Rakhine ethnic farmers’ disproportionate access to early warning and weather information in coastal Bangladesh: Empirical insights

Authors: Saleh Ahmed*, Boise State University, Pei-Lin Yu, Boise State University
Topics: Ethnic Geography, Hazards and Vulnerability, Cultural Geography
Keywords: climate change, coastal Bangladesh; ethnic minority; Rakhine; weather and climate information
Session Type: Virtual Paper
Day: 4/7/2021
Start / End Time: 8:00 AM / 9:15 AM
Room: Virtual 41
Presentation File: No File Uploaded


Adverse climate impacts are of immediate concern for people around the world. This is particularly challenging for people who depend on farming or fishing and have limited capacities for coping with climatic stresses.

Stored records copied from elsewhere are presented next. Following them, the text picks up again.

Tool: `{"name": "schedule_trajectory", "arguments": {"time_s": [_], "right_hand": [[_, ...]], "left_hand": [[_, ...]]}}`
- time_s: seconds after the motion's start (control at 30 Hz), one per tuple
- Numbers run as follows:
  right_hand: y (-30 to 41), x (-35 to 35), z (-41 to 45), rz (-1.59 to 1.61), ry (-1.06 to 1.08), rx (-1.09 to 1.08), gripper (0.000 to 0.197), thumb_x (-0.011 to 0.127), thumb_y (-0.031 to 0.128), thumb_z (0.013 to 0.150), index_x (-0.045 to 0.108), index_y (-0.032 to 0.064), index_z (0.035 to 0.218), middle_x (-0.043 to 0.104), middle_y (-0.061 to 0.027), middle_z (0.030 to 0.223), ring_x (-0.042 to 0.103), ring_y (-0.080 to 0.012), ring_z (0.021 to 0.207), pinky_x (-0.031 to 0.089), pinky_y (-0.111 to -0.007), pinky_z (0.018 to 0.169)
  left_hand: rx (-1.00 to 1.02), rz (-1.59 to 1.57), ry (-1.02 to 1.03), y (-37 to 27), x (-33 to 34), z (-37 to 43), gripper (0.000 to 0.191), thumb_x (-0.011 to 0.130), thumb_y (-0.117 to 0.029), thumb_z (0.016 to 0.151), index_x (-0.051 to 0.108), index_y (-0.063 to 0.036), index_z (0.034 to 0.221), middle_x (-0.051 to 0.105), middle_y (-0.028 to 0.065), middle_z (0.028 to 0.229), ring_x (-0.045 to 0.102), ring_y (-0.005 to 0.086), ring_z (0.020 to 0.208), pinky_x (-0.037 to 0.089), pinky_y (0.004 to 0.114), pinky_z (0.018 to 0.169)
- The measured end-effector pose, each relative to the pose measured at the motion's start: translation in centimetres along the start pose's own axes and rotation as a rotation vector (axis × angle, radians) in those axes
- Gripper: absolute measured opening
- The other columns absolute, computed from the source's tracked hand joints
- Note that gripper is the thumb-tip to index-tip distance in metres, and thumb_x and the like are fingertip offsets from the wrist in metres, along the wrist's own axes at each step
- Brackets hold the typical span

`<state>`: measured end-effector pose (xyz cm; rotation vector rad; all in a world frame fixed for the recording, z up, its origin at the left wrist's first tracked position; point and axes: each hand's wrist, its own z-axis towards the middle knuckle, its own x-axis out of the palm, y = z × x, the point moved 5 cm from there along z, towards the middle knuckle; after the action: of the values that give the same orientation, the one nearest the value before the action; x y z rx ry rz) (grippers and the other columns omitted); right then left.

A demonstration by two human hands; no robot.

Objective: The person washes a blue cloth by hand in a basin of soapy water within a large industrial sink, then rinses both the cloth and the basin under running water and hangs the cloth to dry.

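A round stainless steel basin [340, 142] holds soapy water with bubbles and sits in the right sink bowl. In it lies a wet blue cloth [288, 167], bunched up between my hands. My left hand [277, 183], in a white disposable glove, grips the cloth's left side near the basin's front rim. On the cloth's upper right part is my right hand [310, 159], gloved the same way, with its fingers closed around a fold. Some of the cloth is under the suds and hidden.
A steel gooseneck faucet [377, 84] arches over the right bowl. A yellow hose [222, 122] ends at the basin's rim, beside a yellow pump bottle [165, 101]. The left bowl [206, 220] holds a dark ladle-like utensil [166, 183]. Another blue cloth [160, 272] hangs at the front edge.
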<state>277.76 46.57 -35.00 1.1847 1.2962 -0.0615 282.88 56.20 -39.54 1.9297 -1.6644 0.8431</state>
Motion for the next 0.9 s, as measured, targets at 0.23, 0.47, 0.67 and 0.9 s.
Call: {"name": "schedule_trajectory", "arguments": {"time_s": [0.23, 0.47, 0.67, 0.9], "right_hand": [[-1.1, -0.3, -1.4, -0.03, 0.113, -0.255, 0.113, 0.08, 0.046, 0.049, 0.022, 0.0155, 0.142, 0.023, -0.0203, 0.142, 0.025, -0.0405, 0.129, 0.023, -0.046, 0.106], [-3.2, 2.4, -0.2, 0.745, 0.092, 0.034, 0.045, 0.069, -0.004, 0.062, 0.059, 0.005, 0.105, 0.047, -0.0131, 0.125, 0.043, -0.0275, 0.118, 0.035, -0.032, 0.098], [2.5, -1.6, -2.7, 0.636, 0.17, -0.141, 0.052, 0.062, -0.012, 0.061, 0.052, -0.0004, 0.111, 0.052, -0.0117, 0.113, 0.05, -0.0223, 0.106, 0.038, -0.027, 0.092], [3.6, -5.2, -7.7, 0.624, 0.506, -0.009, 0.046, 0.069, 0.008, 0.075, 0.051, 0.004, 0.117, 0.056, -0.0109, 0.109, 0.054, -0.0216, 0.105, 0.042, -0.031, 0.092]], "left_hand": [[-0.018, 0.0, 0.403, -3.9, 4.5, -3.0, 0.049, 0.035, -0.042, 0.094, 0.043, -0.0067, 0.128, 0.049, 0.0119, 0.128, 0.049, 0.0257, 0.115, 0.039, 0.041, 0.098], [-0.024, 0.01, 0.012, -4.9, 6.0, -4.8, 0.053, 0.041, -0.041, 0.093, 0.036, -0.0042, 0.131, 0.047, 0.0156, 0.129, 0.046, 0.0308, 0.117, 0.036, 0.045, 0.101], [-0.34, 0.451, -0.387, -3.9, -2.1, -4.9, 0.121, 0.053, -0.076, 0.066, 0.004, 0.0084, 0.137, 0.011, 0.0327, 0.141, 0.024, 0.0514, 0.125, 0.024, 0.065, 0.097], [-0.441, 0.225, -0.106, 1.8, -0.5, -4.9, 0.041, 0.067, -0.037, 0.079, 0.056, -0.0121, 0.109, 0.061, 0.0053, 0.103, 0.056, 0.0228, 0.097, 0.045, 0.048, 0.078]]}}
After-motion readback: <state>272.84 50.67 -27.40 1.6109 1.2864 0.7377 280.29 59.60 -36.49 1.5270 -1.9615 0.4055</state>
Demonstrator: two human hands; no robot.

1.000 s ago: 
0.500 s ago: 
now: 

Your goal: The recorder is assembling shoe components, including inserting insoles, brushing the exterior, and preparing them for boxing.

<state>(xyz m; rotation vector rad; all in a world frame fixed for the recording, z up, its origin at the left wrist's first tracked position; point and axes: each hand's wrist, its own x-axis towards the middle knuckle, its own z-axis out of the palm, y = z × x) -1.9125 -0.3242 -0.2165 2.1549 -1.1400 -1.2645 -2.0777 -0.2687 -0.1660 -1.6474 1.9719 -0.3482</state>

The situation is more complex for ethnic minorities who have been historically excluded and marginalized. In coastal Bangladesh, Rakhine ethnic farmers who have lived there for generations are facing similar experiences. For people living in the region early warning and other weather and climate information are critical for their response to natural hazards, such as tropical cyclones, storm surge or rainfall variability. This presentation is based on research conducted in 2017 and 2018 when coastal Bangladesh experienced major rainfalls and flooding. Farmers lost almost 50% of their crops, and most ethnic farmers had no warming about the unpredictable rainfall although the government made announcements using national television or radio channels. Linguistic barriers, lower connectivity with the local markets, pre-existing political, cultural, and social marginalization, remote locations and poor road infrastructure, and limited ability to interpret or synthesize complex weather information contributed ethnic minority farmers' disproportionate access to public information compared to mainstream Bengali people. This highlights the structural exclusion of ethnic minorities in a climate-vulnerable context, where information is critical to avoid major human or economic casualties. In this context, inclusive adaptation is critical, since ethnic farmers are usually poor, experience marginalization, and have no or limited voice to decision-making that can affect their lives. These insights are relevant in other geographical contexts facing similar socio-environmental challenges.